What is required:
Whenever a line of the data below holds the string "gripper", copy that line.

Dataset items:
BEGIN

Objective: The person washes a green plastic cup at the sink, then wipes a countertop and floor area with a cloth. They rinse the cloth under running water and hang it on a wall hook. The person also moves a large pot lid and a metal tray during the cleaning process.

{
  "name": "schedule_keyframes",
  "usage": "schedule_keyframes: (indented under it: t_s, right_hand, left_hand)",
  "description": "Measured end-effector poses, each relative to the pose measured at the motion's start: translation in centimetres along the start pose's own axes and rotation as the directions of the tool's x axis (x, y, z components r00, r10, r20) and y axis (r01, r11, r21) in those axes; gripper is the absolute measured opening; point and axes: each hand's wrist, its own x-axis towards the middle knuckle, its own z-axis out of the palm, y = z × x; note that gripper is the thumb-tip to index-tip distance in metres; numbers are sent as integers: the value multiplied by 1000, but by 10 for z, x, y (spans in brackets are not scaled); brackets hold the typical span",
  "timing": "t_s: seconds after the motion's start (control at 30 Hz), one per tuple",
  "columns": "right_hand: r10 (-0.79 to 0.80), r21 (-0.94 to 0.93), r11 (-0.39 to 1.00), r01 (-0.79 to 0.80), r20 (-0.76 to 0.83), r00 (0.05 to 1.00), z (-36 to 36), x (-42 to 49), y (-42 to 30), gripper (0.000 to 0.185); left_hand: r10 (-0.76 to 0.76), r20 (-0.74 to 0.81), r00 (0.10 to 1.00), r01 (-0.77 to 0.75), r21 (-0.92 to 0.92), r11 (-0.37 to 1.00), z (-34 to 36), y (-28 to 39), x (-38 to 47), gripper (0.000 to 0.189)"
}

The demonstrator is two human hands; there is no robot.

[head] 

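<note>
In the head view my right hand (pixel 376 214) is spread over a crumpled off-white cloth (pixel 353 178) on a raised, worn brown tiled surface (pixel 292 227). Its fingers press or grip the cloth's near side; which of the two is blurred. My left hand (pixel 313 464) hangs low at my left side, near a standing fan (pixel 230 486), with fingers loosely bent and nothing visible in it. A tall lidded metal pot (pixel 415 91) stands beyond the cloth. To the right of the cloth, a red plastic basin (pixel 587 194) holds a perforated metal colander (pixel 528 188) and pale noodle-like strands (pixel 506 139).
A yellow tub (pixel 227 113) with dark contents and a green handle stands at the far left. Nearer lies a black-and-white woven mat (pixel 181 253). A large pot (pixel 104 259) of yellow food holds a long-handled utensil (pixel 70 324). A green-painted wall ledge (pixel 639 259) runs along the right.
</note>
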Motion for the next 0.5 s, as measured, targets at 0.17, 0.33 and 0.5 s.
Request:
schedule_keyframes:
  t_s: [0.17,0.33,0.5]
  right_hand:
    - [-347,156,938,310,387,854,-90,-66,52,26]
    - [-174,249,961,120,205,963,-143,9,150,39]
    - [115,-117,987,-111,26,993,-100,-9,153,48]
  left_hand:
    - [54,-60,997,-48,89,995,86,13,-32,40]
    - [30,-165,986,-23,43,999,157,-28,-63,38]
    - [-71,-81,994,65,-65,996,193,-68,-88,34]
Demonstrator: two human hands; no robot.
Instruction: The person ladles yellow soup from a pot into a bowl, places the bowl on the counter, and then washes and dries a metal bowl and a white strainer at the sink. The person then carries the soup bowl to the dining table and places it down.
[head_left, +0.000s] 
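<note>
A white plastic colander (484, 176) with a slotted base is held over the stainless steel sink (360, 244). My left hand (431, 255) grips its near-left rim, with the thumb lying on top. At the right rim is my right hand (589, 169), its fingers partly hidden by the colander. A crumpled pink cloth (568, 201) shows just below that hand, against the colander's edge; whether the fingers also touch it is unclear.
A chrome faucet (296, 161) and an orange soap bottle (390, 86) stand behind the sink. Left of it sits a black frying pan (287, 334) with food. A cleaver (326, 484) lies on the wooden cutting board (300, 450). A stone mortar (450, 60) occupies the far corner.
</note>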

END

Final answer:
  "description": "Measured end-effector poses, each relative to the pose measured at the motion's start: translation in centimetres along the start pose's own axes and rotation as the directions of the tool's x axis (x, y, z components r00, r10, r20) and y axis (r01, r11, r21) in those axes; gripper is the absolute measured opening; point and axes: each hand's wrist, its own x-axis towards the middle knuckle, its own z-axis out of the palm, y = z × x; note that gripper is the thumb-tip to index-tip distance in metres; numbers are sent as integers: the value multiplied by 1000, but by 10 for z, x, y (spans in brackets are not scaled); brackets hold the typical span",
  "columns": "right_hand: r10 (-0.79 to 0.80), r21 (-0.94 to 0.93), r11 (-0.39 to 1.00), r01 (-0.79 to 0.80), r20 (-0.76 to 0.83), r00 (0.05 to 1.00), z (-36 to 36), x (-42 to 49), y (-42 to 30), gripper (0.000 to 0.185); left_hand: r10 (-0.76 to 0.76), r20 (-0.74 to 0.81), r00 (0.10 to 1.00), r01 (-0.77 to 0.75), r21 (-0.92 to 0.92), r11 (-0.37 to 1.00), z (-34 to 36), y (-28 to 39), x (-38 to 47), gripper (0.000 to 0.189)"

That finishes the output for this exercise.